- **Assigned task**:
From the first line to the last, copy the material exactly and leave the pictures out.
-*-*-
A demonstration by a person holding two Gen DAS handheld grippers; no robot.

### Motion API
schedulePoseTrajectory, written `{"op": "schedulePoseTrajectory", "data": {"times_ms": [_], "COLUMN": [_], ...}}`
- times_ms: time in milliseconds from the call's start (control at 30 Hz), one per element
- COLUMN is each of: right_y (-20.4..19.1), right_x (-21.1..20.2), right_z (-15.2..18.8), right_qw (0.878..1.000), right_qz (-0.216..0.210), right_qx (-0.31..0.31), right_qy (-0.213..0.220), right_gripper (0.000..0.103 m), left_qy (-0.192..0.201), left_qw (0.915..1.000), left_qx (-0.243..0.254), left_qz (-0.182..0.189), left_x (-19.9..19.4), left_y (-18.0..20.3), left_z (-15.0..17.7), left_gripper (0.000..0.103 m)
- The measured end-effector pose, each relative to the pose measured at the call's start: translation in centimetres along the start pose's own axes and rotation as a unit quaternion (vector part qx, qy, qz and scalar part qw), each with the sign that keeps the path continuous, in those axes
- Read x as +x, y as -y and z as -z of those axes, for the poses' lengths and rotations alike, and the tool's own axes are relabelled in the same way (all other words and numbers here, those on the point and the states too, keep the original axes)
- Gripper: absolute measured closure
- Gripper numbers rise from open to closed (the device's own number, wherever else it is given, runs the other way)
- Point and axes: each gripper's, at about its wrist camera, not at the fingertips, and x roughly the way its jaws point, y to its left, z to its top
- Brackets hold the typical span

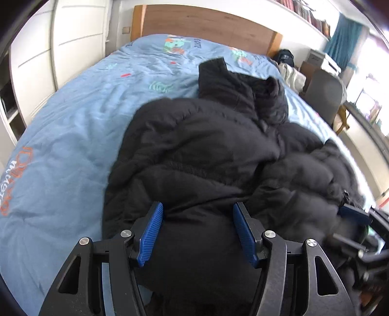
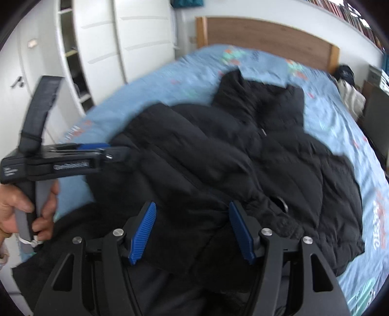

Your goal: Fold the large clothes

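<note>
A black puffer jacket (image 1: 206, 150) lies on the blue bedspread (image 1: 73, 126), collar toward the headboard. It also shows in the right wrist view (image 2: 243, 165) with both sleeves folded in over the front. My left gripper (image 1: 197, 218) is open, its blue pads just above the jacket's near hem, holding nothing. It also appears in the right wrist view (image 2: 107, 152) at the jacket's left side, held by a hand. My right gripper (image 2: 192, 218) is open over the jacket's lower hem, holding nothing. Its blue tip shows in the left wrist view (image 1: 352, 214) at the jacket's right edge.
A wooden headboard (image 1: 209, 24) stands at the far end. White wardrobes (image 2: 121, 43) line the left wall. A grey chair (image 1: 323, 92) and a pile of clothes (image 1: 289, 70) stand at the bed's right side. Bookshelves (image 1: 308, 12) run along the upper wall.
</note>
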Motion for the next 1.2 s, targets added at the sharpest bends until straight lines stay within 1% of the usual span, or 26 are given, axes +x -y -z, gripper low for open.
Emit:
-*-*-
- **Response area**:
A demonstration by a person holding two Gen DAS handheld grippers; no robot.

### Motion API
schedulePoseTrajectory, written `{"op": "schedulePoseTrajectory", "data": {"times_ms": [_], "COLUMN": [_], ...}}`
- times_ms: time in milliseconds from the call's start (control at 30 Hz), one per element
- COLUMN is each of: right_y (-20.4..19.1), right_x (-21.1..20.2), right_z (-15.2..18.8), right_qw (0.878..1.000), right_qz (-0.216..0.210), right_qx (-0.31..0.31), right_qy (-0.213..0.220), right_gripper (0.000..0.103 m), left_qy (-0.192..0.201), left_qw (0.915..1.000), left_qx (-0.243..0.254), left_qz (-0.182..0.189), left_x (-19.9..19.4), left_y (-18.0..20.3), left_z (-15.0..17.7), left_gripper (0.000..0.103 m)
- The measured end-effector pose, each relative to the pose measured at the call's start: translation in centimetres along the start pose's own axes and rotation as a unit quaternion (vector part qx, qy, qz and scalar part qw), each with the sign that keeps the path continuous, in those axes
- Read x as +x, y as -y and z as -z of those axes, for the poses' lengths and rotations alike, and the tool's own axes are relabelled in the same way (all other words and numbers here, those on the point and the states too, keep the original axes)
- Gripper: absolute measured closure
- Gripper numbers rise from open to closed (the device's own number, wherever else it is given, runs the other way)
- Point and axes: each gripper's, at about its wrist camera, not at the fingertips, and x roughly the way its jaws point, y to its left, z to its top
- Brackets hold the typical span


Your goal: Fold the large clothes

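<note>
A black puffer jacket (image 1: 206, 150) lies on the blue bedspread (image 1: 73, 126), collar toward the headboard. It also shows in the right wrist view (image 2: 243, 165) with both sleeves folded in over the front. My left gripper (image 1: 197, 218) is open, its blue pads just above the jacket's near hem, holding nothing. It also appears in the right wrist view (image 2: 107, 152) at the jacket's left side, held by a hand. My right gripper (image 2: 192, 218) is open over the jacket's lower hem, holding nothing. Its blue tip shows in the left wrist view (image 1: 352, 214) at the jacket's right edge.
A wooden headboard (image 1: 209, 24) stands at the far end. White wardrobes (image 2: 121, 43) line the left wall. A grey chair (image 1: 323, 92) and a pile of clothes (image 1: 289, 70) stand at the bed's right side. Bookshelves (image 1: 308, 12) run along the upper wall.
</note>
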Motion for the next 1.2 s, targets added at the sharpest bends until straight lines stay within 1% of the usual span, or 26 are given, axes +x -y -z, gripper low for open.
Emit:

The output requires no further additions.